__Exercise aim__:
Using the records that appear below, write out exactly the lines from the one with "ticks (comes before" through the one with "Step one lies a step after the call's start", keeping both end lines.

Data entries
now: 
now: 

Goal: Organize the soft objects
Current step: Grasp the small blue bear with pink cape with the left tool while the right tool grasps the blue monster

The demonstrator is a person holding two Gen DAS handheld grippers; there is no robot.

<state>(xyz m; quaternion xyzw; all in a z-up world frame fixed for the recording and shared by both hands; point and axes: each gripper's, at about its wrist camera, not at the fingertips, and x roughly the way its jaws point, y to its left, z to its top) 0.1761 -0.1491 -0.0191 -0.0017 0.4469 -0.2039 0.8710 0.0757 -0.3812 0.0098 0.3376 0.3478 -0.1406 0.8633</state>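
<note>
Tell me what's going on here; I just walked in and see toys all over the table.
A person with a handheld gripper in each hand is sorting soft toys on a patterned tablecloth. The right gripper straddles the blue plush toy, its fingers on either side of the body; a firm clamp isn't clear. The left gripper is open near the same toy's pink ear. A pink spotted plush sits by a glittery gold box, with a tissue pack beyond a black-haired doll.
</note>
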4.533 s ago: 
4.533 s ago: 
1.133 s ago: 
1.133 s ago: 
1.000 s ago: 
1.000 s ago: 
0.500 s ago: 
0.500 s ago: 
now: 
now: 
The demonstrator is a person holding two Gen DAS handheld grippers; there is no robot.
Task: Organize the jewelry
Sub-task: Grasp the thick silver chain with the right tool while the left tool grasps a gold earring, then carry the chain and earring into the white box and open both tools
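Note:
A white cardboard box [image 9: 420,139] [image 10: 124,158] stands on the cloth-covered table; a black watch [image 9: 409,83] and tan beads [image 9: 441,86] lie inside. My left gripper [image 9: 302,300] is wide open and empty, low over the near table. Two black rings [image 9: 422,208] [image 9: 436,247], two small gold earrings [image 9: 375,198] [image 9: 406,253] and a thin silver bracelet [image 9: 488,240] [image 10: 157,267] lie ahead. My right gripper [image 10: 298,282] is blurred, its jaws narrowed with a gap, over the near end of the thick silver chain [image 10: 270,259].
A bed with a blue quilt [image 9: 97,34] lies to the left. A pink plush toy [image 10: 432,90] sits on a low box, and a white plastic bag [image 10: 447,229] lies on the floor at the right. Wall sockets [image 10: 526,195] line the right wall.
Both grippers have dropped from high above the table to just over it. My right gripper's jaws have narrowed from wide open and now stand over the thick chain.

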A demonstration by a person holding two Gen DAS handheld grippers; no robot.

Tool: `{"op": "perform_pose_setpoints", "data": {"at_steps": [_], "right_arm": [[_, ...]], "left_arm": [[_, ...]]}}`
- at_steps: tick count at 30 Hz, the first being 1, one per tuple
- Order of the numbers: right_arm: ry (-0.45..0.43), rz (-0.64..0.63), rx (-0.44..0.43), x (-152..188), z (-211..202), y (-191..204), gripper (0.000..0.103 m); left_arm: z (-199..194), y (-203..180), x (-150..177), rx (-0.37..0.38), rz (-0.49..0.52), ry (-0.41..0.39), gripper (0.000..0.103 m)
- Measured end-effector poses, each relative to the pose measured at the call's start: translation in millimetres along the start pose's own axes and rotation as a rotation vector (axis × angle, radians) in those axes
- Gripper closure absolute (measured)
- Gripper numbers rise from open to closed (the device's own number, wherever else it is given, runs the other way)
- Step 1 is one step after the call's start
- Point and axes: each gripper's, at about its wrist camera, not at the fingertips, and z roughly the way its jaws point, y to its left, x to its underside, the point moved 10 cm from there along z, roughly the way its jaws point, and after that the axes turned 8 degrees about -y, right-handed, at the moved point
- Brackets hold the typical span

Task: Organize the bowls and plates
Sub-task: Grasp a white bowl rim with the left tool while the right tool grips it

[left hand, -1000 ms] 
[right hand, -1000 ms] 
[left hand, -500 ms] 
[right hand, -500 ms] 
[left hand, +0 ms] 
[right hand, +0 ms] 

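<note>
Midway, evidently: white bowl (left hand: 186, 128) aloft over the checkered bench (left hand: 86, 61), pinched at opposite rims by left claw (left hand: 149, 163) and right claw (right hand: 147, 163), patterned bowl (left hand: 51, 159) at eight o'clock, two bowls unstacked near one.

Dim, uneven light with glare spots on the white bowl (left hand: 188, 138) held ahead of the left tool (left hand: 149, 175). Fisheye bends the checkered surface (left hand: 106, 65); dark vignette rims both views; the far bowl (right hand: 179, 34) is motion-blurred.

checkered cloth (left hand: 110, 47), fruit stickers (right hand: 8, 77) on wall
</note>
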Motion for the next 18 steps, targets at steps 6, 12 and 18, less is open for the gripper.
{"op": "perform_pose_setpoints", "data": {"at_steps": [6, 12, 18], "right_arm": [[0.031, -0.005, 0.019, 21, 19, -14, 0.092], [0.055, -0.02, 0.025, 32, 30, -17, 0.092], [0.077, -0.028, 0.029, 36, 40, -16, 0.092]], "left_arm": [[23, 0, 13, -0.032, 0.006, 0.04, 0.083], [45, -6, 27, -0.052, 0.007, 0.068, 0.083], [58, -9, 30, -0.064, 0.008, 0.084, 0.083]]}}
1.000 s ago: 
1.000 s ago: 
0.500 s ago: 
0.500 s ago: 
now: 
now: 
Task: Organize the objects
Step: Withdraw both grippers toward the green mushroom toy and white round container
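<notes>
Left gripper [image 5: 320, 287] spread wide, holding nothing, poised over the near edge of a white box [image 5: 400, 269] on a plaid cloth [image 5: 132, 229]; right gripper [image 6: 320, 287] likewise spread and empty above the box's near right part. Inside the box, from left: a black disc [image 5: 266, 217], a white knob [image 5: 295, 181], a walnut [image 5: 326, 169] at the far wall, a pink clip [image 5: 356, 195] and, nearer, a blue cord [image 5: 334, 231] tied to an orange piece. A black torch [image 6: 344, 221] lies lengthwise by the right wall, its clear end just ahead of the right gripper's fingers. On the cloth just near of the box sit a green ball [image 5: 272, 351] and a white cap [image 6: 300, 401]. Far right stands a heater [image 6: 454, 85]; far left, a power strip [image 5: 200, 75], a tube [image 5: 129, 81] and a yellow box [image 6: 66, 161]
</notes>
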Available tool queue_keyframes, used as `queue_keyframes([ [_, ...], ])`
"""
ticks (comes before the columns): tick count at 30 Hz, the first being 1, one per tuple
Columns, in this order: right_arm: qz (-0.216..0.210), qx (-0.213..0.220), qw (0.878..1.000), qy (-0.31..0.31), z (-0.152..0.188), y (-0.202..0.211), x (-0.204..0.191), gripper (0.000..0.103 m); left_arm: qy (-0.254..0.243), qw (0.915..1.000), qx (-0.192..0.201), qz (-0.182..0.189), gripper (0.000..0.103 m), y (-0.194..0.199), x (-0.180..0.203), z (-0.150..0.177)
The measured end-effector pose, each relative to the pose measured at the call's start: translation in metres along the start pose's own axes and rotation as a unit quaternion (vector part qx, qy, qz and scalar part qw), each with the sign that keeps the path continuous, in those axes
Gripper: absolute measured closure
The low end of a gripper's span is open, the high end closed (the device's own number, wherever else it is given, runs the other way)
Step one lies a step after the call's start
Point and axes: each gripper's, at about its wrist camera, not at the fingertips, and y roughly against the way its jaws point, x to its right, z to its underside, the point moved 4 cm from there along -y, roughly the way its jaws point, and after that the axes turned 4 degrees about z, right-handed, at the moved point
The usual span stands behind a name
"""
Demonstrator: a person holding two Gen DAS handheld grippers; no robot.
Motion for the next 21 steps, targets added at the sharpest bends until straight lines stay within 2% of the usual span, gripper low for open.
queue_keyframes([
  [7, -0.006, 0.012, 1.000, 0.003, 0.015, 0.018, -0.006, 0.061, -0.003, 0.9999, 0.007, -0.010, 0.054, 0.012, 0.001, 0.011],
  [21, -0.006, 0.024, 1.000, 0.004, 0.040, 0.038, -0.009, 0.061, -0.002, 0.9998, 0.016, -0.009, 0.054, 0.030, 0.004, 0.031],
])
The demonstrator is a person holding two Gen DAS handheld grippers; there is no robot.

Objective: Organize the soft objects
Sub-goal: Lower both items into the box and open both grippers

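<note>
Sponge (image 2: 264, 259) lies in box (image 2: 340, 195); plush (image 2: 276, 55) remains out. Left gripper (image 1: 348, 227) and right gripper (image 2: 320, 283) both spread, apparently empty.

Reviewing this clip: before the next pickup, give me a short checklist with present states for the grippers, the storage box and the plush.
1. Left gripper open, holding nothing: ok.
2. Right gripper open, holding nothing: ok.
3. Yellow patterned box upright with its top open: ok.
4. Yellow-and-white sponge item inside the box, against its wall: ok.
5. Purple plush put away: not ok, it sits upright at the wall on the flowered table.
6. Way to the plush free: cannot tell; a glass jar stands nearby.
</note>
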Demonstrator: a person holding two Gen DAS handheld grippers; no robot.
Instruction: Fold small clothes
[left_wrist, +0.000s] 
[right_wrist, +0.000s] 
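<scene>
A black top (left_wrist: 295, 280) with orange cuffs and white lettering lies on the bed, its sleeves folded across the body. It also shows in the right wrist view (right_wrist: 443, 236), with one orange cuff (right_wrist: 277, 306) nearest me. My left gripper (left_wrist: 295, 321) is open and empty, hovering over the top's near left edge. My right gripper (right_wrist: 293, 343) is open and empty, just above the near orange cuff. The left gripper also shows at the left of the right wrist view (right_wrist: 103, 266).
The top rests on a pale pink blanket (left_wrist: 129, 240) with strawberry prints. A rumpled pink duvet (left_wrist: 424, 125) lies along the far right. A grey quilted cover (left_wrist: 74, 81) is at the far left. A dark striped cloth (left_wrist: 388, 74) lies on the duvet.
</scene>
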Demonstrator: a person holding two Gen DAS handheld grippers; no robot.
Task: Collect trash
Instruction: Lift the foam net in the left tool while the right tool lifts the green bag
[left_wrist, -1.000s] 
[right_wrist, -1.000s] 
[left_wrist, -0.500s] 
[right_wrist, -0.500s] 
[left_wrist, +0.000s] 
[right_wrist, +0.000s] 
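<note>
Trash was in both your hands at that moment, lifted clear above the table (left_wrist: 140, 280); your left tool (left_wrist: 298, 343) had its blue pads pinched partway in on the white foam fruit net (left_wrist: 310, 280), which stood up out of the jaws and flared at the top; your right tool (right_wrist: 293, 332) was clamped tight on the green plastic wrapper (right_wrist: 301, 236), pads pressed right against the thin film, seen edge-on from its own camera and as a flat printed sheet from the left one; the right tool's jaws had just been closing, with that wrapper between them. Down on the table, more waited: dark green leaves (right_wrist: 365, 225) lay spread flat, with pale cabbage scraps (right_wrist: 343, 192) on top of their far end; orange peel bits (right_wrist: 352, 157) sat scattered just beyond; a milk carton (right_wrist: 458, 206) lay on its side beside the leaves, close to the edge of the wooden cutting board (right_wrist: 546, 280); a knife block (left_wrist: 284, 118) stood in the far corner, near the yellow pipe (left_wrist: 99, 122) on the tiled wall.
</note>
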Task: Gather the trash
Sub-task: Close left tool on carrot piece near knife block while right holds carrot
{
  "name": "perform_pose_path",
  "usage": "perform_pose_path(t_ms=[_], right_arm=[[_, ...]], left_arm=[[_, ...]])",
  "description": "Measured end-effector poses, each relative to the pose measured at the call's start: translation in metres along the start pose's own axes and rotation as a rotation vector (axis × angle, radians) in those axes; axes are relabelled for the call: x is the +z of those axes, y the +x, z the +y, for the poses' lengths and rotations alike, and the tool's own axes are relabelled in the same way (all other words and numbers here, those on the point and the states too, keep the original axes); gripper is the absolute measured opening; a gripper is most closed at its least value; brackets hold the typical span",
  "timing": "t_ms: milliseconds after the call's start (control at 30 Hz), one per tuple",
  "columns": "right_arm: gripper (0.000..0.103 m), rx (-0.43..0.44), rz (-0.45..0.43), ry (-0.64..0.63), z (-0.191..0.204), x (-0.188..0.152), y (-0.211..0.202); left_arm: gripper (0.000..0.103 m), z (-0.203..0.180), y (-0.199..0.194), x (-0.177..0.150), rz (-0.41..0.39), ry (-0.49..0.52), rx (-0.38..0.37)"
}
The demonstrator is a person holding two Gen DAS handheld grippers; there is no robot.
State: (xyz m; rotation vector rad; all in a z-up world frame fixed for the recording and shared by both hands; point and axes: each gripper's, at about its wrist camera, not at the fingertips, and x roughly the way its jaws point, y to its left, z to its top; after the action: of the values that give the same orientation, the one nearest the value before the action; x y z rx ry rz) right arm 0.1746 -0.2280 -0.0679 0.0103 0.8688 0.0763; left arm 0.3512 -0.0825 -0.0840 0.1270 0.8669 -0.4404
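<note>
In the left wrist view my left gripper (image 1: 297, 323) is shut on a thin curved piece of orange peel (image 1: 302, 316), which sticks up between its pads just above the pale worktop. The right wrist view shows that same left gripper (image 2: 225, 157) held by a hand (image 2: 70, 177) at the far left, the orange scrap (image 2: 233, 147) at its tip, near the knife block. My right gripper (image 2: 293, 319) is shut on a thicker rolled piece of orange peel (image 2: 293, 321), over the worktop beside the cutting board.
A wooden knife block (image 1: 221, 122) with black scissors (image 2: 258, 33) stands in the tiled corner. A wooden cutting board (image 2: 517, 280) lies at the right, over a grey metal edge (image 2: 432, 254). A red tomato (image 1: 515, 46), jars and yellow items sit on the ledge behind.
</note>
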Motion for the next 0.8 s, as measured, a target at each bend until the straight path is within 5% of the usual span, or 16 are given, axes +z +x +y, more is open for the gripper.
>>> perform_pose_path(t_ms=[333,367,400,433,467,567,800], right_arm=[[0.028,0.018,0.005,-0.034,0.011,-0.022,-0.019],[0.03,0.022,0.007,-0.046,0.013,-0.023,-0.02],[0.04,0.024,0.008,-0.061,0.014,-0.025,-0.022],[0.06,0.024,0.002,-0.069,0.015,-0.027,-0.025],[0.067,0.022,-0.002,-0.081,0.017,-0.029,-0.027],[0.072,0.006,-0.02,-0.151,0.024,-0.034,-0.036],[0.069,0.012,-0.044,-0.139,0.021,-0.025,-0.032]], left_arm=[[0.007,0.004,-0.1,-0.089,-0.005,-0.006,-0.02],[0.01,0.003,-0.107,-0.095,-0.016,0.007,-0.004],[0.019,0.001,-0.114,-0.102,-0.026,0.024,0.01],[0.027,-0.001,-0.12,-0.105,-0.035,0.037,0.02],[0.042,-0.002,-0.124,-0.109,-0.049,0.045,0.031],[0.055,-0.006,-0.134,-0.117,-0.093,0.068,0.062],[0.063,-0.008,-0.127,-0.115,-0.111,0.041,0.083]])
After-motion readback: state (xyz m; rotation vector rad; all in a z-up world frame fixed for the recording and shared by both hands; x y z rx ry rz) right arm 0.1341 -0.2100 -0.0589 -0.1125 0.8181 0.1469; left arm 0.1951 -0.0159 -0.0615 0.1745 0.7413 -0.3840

__Expected answer__:
ticks (comes before the columns): tick count at 30 Hz, the first being 1, one per tuple
Columns, in this order: right_arm: qz (-0.216..0.210), qx (-0.213..0.220), qw (0.878..1.000), qy (-0.31..0.31), z (-0.152..0.188), y (-0.202..0.211), x (-0.204..0.191), gripper (0.000..0.103 m); left_arm: qy (-0.254..0.243), qw (0.915..1.000), qx (-0.192..0.201), qz (-0.182..0.189), gripper (0.000..0.103 m), y (-0.194..0.199), x (-0.180..0.203), z (-0.150..0.177)
The measured end-effector pose, each relative to the pose measured at the call's start: translation in metres along the start pose's own axes and rotation as a unit quaternion (vector part qx, qy, qz and scalar part qw), each with the sign that keeps the path continuous, in those axes
Gripper: absolute measured closure
The low end of a gripper's span is open, the high end closed (the device's own number, wherever else it is given, runs the other way)
Step one lies a step after the call's start

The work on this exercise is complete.